Exercise prompt: How do the lines below between the ones holding "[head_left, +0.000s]" and "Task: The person", inclusive, read? Give them again exactly, with no other lines.
BEGIN
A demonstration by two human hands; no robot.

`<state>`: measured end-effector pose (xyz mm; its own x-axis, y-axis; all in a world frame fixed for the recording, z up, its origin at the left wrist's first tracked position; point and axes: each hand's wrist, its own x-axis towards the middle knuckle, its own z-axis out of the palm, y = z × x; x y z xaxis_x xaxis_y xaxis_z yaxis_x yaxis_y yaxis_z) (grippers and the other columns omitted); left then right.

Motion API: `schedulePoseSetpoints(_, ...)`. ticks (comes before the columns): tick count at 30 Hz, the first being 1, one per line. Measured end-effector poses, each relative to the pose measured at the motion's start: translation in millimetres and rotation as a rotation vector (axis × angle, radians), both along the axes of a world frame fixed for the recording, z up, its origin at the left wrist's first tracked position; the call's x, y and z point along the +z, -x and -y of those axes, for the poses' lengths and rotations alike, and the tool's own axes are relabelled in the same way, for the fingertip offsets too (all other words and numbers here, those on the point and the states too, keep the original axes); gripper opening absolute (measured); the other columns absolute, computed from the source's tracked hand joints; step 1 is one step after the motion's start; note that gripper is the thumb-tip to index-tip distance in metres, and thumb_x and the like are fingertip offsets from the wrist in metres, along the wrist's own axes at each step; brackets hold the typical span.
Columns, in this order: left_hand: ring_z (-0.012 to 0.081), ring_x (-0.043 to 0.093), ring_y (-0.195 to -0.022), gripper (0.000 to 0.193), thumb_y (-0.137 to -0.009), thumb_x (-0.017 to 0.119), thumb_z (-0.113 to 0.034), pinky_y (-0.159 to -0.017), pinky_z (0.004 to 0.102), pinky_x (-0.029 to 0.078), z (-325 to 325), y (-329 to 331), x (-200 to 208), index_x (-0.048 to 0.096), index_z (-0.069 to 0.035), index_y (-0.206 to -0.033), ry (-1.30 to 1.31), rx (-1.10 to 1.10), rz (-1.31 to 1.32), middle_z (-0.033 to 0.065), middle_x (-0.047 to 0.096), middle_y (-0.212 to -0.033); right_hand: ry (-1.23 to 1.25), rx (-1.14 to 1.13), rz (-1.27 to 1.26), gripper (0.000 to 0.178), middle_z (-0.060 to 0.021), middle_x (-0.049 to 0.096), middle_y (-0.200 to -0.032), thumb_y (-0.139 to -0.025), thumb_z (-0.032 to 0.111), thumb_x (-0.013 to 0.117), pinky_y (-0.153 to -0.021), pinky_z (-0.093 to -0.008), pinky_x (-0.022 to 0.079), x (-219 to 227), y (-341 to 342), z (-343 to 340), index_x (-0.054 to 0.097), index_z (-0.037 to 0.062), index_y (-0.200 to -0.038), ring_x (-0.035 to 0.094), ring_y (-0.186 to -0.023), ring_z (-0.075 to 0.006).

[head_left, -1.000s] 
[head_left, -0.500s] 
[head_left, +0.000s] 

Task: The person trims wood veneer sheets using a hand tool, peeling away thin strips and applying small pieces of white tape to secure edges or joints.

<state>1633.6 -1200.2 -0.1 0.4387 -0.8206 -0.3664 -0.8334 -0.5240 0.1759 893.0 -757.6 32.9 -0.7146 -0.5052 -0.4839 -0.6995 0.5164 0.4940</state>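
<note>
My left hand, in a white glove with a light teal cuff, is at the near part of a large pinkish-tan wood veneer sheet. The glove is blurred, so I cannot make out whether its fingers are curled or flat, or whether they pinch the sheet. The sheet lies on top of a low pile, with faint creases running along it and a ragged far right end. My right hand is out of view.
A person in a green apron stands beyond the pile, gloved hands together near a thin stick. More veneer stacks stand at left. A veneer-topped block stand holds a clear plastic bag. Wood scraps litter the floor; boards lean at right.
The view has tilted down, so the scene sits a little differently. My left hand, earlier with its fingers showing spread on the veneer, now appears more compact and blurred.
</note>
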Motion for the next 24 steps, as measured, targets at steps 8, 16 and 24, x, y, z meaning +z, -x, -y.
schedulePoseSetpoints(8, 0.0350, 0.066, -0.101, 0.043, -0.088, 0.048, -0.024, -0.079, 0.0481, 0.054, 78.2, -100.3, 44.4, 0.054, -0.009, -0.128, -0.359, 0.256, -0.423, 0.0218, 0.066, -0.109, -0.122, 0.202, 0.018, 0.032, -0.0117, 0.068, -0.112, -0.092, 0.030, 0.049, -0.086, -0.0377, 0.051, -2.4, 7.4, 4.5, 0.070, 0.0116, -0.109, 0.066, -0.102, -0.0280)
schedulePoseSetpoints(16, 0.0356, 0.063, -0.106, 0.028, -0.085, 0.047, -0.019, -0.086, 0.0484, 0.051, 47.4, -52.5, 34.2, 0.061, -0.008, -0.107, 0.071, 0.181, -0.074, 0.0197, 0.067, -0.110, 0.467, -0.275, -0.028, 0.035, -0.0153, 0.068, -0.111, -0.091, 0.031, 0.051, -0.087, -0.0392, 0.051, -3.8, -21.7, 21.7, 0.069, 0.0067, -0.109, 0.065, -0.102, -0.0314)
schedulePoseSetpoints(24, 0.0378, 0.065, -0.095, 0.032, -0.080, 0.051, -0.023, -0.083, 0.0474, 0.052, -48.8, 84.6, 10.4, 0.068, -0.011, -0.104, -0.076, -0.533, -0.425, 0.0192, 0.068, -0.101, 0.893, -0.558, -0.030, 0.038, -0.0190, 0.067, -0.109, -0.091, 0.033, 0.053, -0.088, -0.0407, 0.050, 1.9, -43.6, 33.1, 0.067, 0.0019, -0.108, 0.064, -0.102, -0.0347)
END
Reply:
[head_left, +0.000s] 

Task: The person trims wood veneer sheets using a hand tool, peeling away thin strips and applying small pieces of white tape to secure edges or joints.

This output is complete.